This circumstance will appear less extraordinary, when I mention
that in broad daylight, in 1788, the interior of the houses in the
town of Popayan was brightly illumined by an aerolite of immense
magnitude. It passed over the town, when the sun was shining
clearly, about one o'clock. M. Bonpland and myself, during our
second residence at Cumana, after having observed, on the 26th of
September, 1800, the immersion of the first satellite of Jupiter,
succeeded in seeing the planet distinctly with the naked eye,
eighteen minutes after the disk of the sun had appeared in the
horizon. There was a very slight vapour in the east, but Jupiter
appeared on an azure sky. These facts bear evidence of the extreme
purity and transparency of the atmosphere in the torrid zone. The
mass of diffused light is the less, in proportion as the vapours
are more perfectly dissolved. The same cause which checks the
diffusion of the solar light, diminishes the extinction of that
which emanates either from bolides from Jupiter, or from the moon,
seen on the second day after its conjunction. The 12th of November
was an extremely hot day, and the hygrometer indicated a very
considerable degree of dryness for those climates. The reddish
vapour clouded the horizon anew, and rose to the height of 14
degrees. This was the last time it appeared that year; and I must
here observe, that it is no less rare under the fine sky of Cumana,
than it is common at Acapulco, on the western coast of Mexico.

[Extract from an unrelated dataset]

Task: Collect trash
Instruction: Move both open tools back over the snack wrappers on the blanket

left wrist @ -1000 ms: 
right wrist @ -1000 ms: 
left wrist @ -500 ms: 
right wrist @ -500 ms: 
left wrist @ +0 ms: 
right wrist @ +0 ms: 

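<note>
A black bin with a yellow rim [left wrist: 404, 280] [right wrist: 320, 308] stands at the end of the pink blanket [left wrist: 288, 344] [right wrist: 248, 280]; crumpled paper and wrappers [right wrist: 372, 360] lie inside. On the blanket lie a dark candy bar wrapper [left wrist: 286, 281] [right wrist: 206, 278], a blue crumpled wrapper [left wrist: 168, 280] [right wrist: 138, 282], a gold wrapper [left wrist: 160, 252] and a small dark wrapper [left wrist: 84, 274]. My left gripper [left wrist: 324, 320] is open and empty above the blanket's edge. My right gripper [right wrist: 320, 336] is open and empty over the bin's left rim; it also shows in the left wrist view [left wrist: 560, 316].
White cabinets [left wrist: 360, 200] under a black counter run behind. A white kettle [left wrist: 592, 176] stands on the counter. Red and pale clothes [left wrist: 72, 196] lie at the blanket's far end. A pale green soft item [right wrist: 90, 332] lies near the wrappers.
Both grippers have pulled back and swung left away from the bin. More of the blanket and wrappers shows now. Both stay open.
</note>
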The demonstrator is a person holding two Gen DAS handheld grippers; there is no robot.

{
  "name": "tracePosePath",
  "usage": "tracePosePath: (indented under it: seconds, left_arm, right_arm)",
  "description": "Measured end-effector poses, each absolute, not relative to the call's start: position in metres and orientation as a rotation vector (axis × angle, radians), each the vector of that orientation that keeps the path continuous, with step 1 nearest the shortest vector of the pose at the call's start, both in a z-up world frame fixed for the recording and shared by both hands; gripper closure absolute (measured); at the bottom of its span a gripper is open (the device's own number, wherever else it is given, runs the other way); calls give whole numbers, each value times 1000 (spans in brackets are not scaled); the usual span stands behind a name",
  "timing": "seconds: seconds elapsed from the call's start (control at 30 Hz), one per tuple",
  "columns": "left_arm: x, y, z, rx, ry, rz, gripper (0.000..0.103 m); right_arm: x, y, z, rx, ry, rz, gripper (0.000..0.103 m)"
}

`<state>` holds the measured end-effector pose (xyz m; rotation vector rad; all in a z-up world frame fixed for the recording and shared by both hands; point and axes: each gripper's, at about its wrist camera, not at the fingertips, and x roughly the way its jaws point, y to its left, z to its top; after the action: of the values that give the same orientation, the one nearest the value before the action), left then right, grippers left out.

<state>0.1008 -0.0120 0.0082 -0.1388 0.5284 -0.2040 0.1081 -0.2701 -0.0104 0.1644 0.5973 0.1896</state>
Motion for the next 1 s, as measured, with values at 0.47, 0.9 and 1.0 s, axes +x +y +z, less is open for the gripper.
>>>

We did not neglect, during the course of our journey from Caracas
to the Rio Negro, to enquire everywhere, whether the meteors of the
12th of November had been perceived. In a wild country, where the
greater number of the inhabitants sleep in the open air, so
extraordinary a phenomenon could not fail to be remarked, unless it
had been concealed from observation by clouds. The Capuchin
missionary at San Fernando de Apure,* (* North latitude 7 degrees
53 minutes 12 seconds; west longitude 70 degrees 20 minutes.), a
village situated amid the savannahs of the province of Varinas; the
Franciscan monks stationed near the cataracts of the Orinoco and at
Maroa,* (* North latitude 2 degrees 42 minutes 0 seconds; west
longitude 70 degrees 21 minutes.) on the banks of the Rio Negro;
had seen numberless falling-stars and bolides illumine the heavens.
Maroa is south-west of Cumana, at one hundred and seventy-four
leagues distance. All these observers compared the phenomenon to
brilliant fireworks; and it lasted from three till six in the
morning. Some of the monks had marked the day in their rituals;
others had noted it by the proximate festivals of the Church.
Unfortunately, none of them could recollect the direction of the
meteors, or their apparent height.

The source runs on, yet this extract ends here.